“啊?”
梁思申蓦然怔住,一双大眼睛瞪得溜圆,眼神中满是问号。
让她当道姑?
青灯古佛相伴,整日吃斋念经?
开什么玩笑!
她的母亲是资本家的小姐,因为某些原因,梁家曾强烈反对这门亲事。
父亲梁道林顶住压力娶了母亲,为此差点儿被爷爷梁兴邦逐出家门。
连带着梁思申,在梁家也不受待见,从小被兄弟姐妹们欺负。
她心里憋着一口气,一定要做出一番事业,杀回大夏,狠狠打梁家人的脸!
这,已经成了她的执念。
梁思申正想摇头拒绝,王鹤年突然抢先开口,“当然愿意!
多谢陈道长垂帘,思申仰慕道家已久,
能拜入长生观,自然是求之不得呀~!!”
梁思申傻眼了,豁然转头看向王鹤年,声音委屈,“外公。。。。。。。”
“思伸!”
王鹤年连连使眼色,压低了声音急切道,“你刚到丑国,不明白长生观的地位!
陈道长道法高深,跺跺脚哥谭市都要震三震!
这是旁人求也求不来的机会,你可要懂的珍惜,往后好生修习道法。
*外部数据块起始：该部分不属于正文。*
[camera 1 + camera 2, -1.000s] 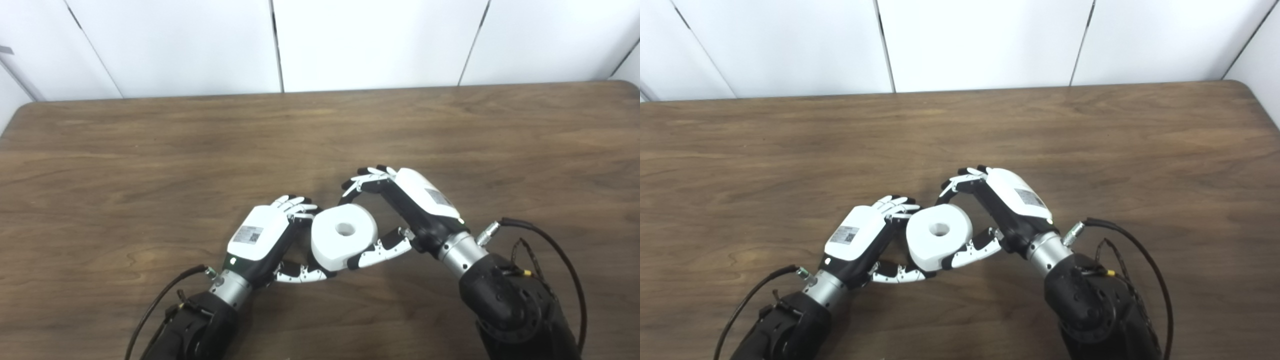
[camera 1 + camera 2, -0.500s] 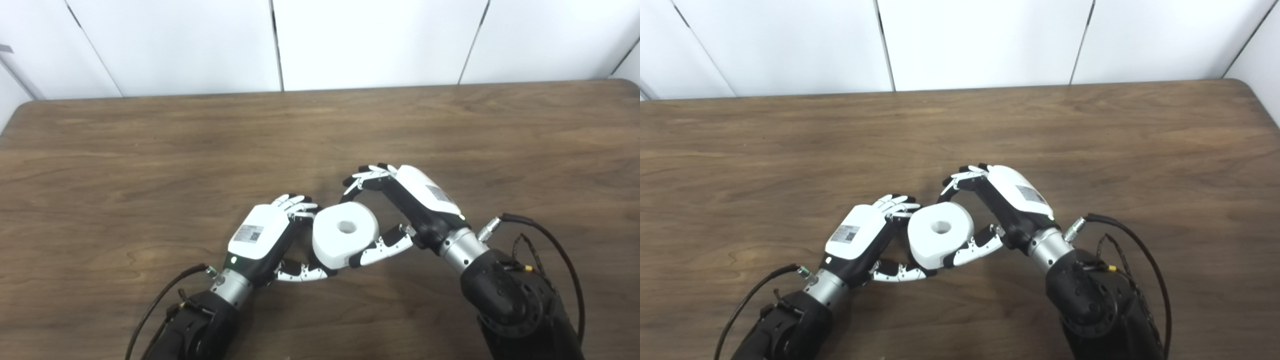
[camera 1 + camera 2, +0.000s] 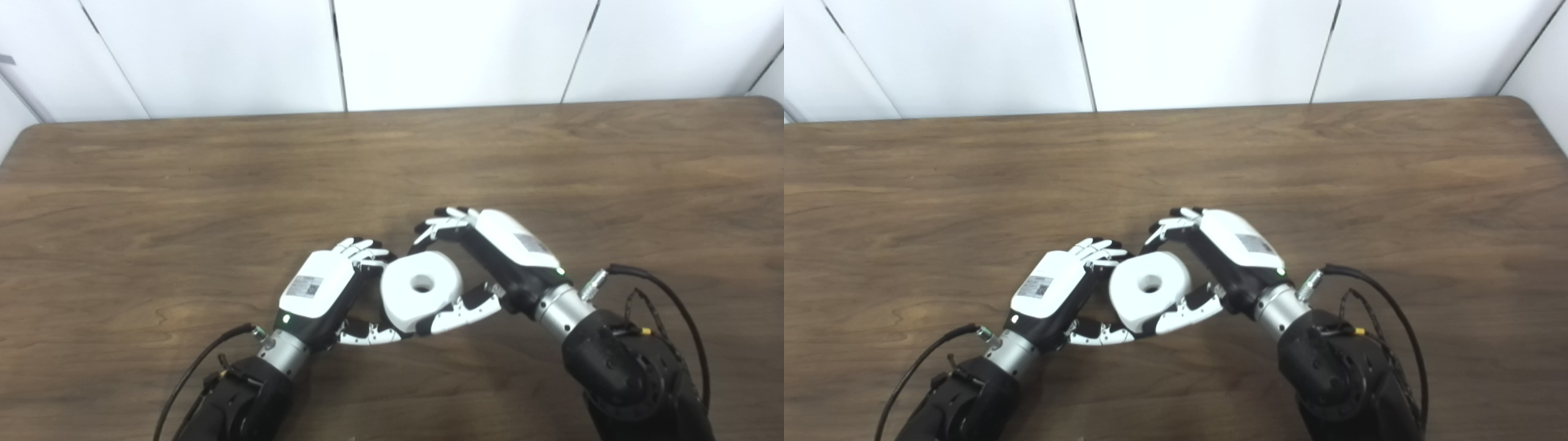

”
梁思申紧紧抿着嘴唇。
自己初来乍到,举目无亲,外公是她的监护人,也是唯一的倚靠。
心里纵然一百个不愿意,可话到嘴边,终究是不敢忤逆。
最后,她只能气鼓鼓瞪了陈佑一眼,别过头去,默然不语。
陈佑顿时哭笑不得,要不是为了气运,他才懒得费功夫跑这一趟呢。
“雪梨,她先跟着你修行。”
淡淡吩咐一声,陈佑冲王鹤年和梁思申微微颔首,“你们自便,我有事先走了。”
话音刚落,他的身影凭空消失,仿佛从没出现过一般。
地上只剩下一个软垫,塌陷的部分缓缓弹起,正在恢复原状。